DATASET SECTION
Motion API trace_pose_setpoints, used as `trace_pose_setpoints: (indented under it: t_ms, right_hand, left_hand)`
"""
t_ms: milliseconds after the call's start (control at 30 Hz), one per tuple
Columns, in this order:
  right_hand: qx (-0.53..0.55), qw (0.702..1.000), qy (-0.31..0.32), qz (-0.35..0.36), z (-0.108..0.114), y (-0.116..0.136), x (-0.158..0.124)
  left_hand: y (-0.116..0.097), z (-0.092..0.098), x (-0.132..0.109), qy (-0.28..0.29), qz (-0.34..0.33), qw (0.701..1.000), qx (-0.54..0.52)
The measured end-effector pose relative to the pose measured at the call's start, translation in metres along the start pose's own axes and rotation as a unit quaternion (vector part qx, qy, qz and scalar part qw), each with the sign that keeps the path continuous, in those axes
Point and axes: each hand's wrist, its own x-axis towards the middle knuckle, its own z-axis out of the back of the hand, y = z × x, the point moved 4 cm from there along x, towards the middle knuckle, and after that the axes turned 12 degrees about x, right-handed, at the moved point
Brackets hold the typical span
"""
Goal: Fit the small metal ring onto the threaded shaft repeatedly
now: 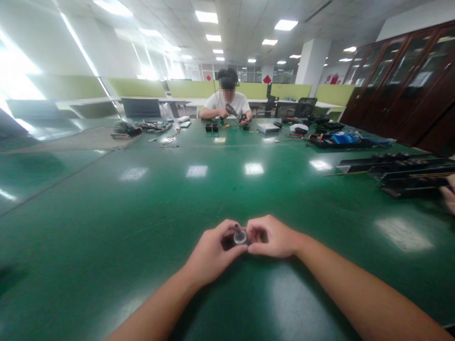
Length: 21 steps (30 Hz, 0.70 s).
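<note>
A small round metal part [240, 237] with a short upright stem stands between my two hands, low in the middle of the head view. My left hand [213, 251] curls around it from the left, fingers behind and thumb in front, closed on it. From the right, my right hand [272, 237] has its fingers bent toward the thumb, with the tips at the part's right edge. Whether those fingertips pinch a piece of it is too small to tell. The part is at the surface of the green table [159, 203]; its underside is hidden.
Across the table a person [227, 102] works with a dark power tool. Black metal rails [401, 166] lie at the right, with part of another person's hand [448, 194] beside them. A tray with blue items [344, 138] and assorted parts [152, 127] lie farther back.
</note>
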Motion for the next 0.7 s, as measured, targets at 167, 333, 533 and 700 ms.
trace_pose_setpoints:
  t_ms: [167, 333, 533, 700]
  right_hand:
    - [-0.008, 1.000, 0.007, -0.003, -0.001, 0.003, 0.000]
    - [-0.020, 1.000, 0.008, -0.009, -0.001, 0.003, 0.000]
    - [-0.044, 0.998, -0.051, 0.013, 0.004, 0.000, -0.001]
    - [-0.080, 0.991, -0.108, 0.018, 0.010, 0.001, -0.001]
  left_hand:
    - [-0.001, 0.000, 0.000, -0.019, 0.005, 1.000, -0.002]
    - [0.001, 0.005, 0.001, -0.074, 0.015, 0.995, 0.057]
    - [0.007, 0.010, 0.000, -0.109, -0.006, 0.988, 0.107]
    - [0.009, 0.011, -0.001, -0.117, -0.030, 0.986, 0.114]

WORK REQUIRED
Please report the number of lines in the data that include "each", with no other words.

SOLUTION TO THIS PROBLEM
2